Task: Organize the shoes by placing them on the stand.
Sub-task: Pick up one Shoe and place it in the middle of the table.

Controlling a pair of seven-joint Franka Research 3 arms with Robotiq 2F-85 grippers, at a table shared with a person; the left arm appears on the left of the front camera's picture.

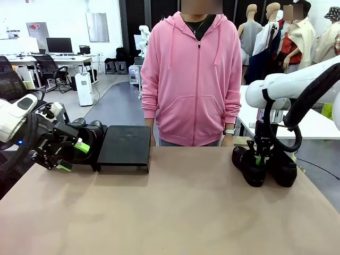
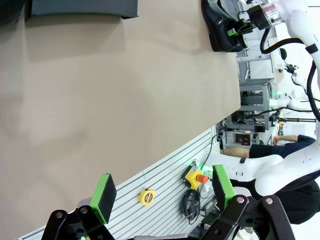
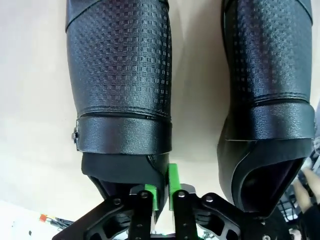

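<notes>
Two black shoes stand side by side at the table's right; the nearer-to-centre shoe (image 1: pixel 254 169) (image 3: pixel 120 75) has my right gripper (image 1: pixel 258 159) (image 3: pixel 162 192) shut on the inner wall of its opening. Its twin (image 1: pixel 284 170) (image 3: pixel 270 75) sits beside it untouched. The same shoe (image 2: pixel 220 25) shows far off in the left wrist view. The black stand (image 1: pixel 125 146) (image 2: pixel 82 7) sits at the table's far left. More black shoes (image 1: pixel 90 133) lie just left of the stand, partly hidden by my left gripper (image 1: pixel 73 156) (image 2: pixel 164 189), which hangs open with nothing between its pads.
A person in a pink hoodie (image 1: pixel 194 74) stands at the far edge, behind the middle of the table. The brown tabletop (image 1: pixel 175 212) stretches between the stand and the right-hand shoes. A white table (image 1: pixel 313 125) stands behind the right arm.
</notes>
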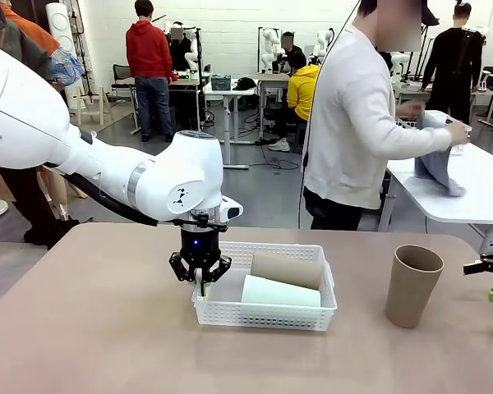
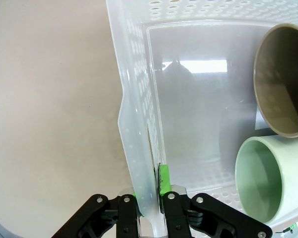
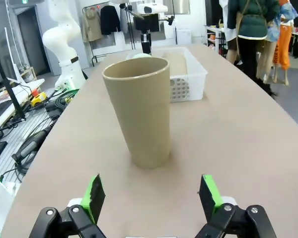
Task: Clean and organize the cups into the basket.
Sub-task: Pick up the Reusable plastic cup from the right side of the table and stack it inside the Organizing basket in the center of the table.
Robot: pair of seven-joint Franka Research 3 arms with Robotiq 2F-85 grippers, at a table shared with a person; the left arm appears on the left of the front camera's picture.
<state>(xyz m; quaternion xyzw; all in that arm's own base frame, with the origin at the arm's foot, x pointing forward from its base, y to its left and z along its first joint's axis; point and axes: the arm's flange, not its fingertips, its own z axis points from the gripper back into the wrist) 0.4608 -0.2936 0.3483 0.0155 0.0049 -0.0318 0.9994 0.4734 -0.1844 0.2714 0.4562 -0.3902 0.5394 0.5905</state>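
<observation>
Bright, even indoor light, soft shadows

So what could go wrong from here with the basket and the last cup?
1. The left gripper clamps the basket by its thin side wall; a pull could tilt it and roll the mint cup and tan cup lying inside.
2. The open right gripper faces the tall upright cup; a glancing finger could tip it.

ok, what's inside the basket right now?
Two cups lie on their sides in the basket: a tan cup and a green cup, side by side. Anything beneath them is covered.
</observation>
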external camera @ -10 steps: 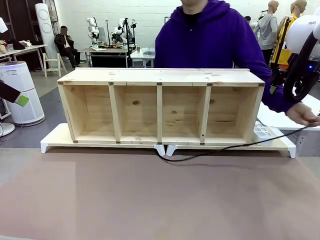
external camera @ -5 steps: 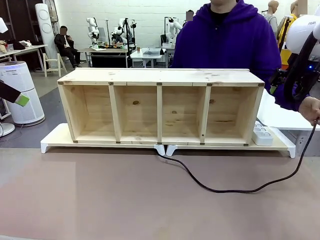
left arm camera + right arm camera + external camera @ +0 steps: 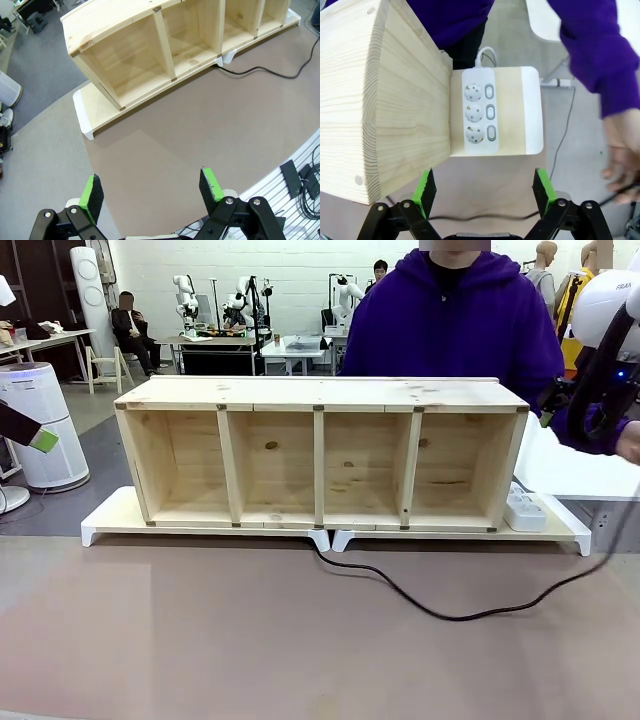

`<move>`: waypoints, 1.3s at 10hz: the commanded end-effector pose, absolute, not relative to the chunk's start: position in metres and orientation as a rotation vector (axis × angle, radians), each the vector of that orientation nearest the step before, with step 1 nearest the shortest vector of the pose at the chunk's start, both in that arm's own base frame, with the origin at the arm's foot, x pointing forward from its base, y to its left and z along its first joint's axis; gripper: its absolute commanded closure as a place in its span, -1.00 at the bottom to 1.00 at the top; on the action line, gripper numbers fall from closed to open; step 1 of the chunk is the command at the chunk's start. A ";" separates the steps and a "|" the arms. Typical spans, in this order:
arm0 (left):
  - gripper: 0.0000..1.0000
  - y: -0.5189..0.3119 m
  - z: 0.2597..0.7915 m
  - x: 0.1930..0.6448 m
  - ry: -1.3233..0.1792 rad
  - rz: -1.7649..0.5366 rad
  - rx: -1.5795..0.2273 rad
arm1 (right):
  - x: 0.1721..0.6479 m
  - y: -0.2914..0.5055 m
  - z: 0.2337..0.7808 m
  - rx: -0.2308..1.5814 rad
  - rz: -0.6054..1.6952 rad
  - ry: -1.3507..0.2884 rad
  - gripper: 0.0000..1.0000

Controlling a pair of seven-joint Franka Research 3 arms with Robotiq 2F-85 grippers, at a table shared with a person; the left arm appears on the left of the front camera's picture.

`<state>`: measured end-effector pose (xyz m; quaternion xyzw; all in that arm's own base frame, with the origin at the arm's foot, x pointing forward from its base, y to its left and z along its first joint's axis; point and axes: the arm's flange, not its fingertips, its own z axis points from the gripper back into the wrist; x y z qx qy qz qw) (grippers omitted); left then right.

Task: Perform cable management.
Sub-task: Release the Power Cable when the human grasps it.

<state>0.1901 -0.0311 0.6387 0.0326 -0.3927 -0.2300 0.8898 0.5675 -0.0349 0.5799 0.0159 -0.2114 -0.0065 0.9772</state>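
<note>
Cable [image 3: 440,612]: black cord lies slack on the tabletop [image 3: 250,640] in front of the wooden shelf [image 3: 320,452]. It runs from below the shelf's middle post, sags toward me, then climbs off right toward the person's hand [image 3: 620,155].
Change: a second ago the cord ran taut and low along the shelf's base. Now it bellies out in a wide loop.
Meaning: I judge the slack is being offered; routing not yet begun.
Power strip [image 3: 480,112]: white, three sockets, all free, just beside the shelf's right end.
Right pincer [image 3: 485,192]: mine, released, jaws wide, hanging above the strip.
Left pincer [image 3: 150,187]: mine, released, high off the shelf's left end.
Open room: broad bare tabletop before the shelf.
Edges: shelf's right end wall crowds the strip; hand close.
</note>
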 end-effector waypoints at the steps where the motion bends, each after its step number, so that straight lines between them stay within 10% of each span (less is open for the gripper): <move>1: -1.00 -0.031 0.639 0.192 -0.820 -0.469 0.070 | 0.567 -0.035 0.579 0.033 -0.016 -0.421 -1.00; 13: -1.00 -0.031 0.639 0.192 -0.820 -0.469 0.070 | 0.567 -0.035 0.579 0.033 -0.016 -0.421 -1.00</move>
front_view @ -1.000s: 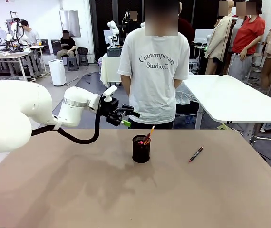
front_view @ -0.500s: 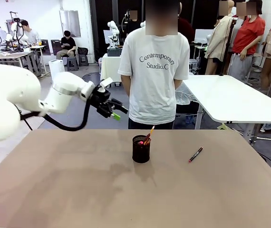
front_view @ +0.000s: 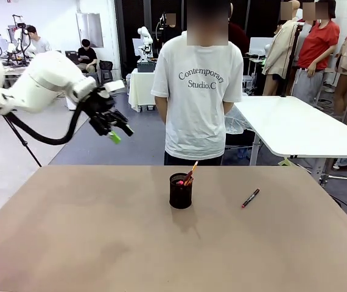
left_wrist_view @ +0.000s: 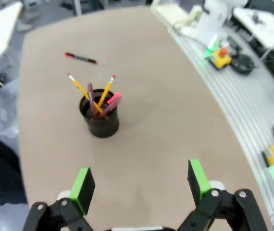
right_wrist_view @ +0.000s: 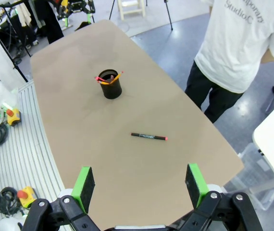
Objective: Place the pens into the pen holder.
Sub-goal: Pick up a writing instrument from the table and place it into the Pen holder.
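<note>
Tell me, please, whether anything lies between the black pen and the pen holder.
Nothing visible does: bare table separates the black pen from the pen holder, which holds other pens.

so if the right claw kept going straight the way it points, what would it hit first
Likely the table right by the black pen, which lies almost dead ahead of the open right claw; nothing stands between. Depth is unclear, so it might touch the pen itself.
</note>
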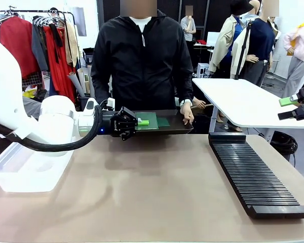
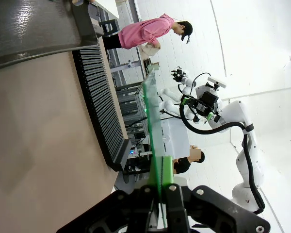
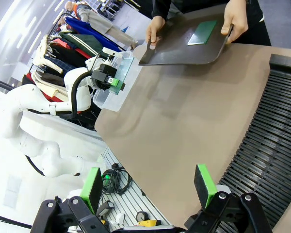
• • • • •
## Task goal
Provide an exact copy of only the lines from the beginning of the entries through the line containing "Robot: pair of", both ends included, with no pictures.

## Answer to this exercise
Task: Organize the shoes by placing them on the stand.
Sub-task: Pick up one Shoe and place it in the middle of the table.

Controlling a pair of seven-joint Franka Research 3 arms with Robotiq 2F-85 grippers, at a table shared with a person; the left arm appears on the left of the front camera's picture.


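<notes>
Two black shoes stand side by side at the table's right; the nearer-to-centre shoe (image 1: pixel 254 169) (image 3: pixel 120 75) has my right gripper (image 1: pixel 258 159) (image 3: pixel 162 192) shut on the inner wall of its opening. Its twin (image 1: pixel 284 170) (image 3: pixel 270 75) sits beside it untouched. The same shoe (image 2: pixel 220 25) shows far off in the left wrist view. The black stand (image 1: pixel 125 146) (image 2: pixel 82 7) sits at the table's far left. More black shoes (image 1: pixel 90 133) lie just left of the stand, partly hidden by my left gripper (image 1: pixel 73 156) (image 2: pixel 164 189), which hangs open with nothing between its pads.
A person in a pink hoodie (image 1: pixel 194 74) stands at the far edge, behind the middle of the table. The brown tabletop (image 1: pixel 175 212) stretches between the stand and the right-hand shoes. A white table (image 1: pixel 313 125) stands behind the right arm.
</notes>
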Task: Clean and organize the cups into the basket.
Sub-task: Pick up the Reusable plastic cup from the right side of the table and stack it inside the Organizing basket in the center of the table.
Robot: pair of seven-joint Franka Research 3 arms with Robotiq 2F-85 grippers, at a table shared with a person; the left arm appears on the left of the front camera's picture.

The output has been completed.